-- TASK OBJECTIVE --
Images excepted, the data below must be repeated exactly.
BEGIN
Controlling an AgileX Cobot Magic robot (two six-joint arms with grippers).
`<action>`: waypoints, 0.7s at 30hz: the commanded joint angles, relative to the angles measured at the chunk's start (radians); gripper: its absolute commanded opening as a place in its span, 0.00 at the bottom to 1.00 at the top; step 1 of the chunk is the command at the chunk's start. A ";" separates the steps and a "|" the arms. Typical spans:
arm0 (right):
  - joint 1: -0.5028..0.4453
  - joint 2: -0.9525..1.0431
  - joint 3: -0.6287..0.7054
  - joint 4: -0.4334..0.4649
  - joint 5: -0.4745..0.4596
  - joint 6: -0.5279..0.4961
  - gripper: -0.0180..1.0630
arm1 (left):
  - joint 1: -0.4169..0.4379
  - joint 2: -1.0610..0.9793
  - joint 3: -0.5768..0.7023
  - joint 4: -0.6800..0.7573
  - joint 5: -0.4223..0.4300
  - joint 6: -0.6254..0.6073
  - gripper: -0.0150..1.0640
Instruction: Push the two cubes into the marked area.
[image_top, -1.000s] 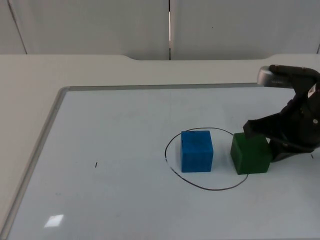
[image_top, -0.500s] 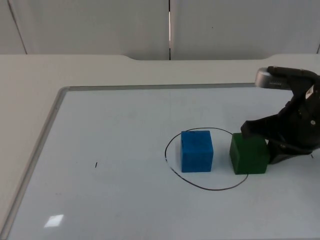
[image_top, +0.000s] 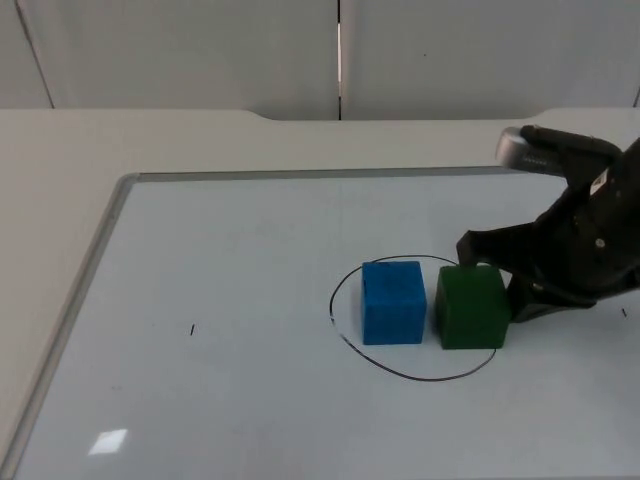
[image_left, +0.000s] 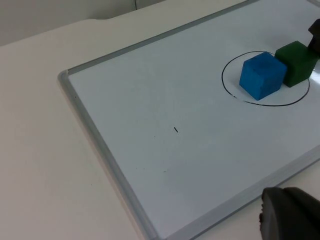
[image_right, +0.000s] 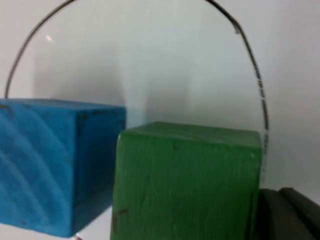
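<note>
Cubes, blue cube (image_top: 394, 301) and green cube (image_top: 471, 306), sit on whiteboard (image_top: 230, 300); right end effector (image_top: 497, 272) spread wide

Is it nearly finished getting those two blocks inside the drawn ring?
Nearly. The blue cube sits inside the black drawn circle. The right end effector is against the green cube, which looks inside the line, near its right edge. The left end effector waits aside.
</note>
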 joint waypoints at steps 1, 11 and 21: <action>0.011 -0.001 -0.003 0.003 -0.024 0.007 0.02 | 0.004 -0.004 0.005 0.008 -0.010 0.000 0.01; 0.039 -0.001 -0.003 0.001 -0.047 0.015 0.02 | 0.004 -0.004 0.005 0.008 -0.010 0.000 0.01; 0.039 -0.003 -0.003 -0.056 -0.052 0.015 0.02 | 0.004 -0.004 0.005 0.008 -0.010 0.000 0.01</action>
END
-- TASK SOLUTION --
Controlling an AgileX Cobot Magic robot (two six-joint arms with grippers).
`<action>`: waypoints, 0.7s at 30hz: the commanded joint angles, relative to the angles measured at the chunk's start (radians); gripper: its absolute commanded opening as a place in its span, 0.00 at the bottom to 1.00 at the top; step 1 of the chunk is the command at the chunk's start. A ";" separates the steps and a "|" the arms. Typical spans:
arm0 (right):
  - joint 1: -0.5028..0.4453
  - joint 2: -0.9525..1.0431
  - joint 3: -0.6287..0.7054
  - joint 4: -0.4334..0.4649
  - joint 5: -0.4745..0.4596
  - joint 6: -0.5279..0.4961
  - gripper: -0.0180..1.0630
arm1 (left):
  - joint 1: -0.4169..0.4379
  - joint 2: -1.0610..0.9793
  - joint 3: -0.5768..0.7023
  - joint 4: -0.6800..0.7573
  - joint 5: -0.4223..0.4300
  - joint 6: -0.6254..0.6073
  - gripper: -0.0150..1.0640
Instruction: Push the two cubes into the marked area.
[image_top, -1.000s] 
[image_top, -0.500s] 
[image_top, +0.000s] 
[image_left, +0.000s] 
[image_right, +0.000s] 
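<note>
Cubes, blue cube (image_top: 394, 301) and green cube (image_top: 471, 306), sit on whiteboard (image_top: 230, 300); right end effector (image_top: 497, 272) spread wide

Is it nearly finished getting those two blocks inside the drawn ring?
Nearly. The blue cube sits inside the black drawn circle. The right end effector is against the green cube, which looks inside the line, near its right edge. The left end effector waits aside.
</note>
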 joint waypoints at steps 1, 11 and 21: <action>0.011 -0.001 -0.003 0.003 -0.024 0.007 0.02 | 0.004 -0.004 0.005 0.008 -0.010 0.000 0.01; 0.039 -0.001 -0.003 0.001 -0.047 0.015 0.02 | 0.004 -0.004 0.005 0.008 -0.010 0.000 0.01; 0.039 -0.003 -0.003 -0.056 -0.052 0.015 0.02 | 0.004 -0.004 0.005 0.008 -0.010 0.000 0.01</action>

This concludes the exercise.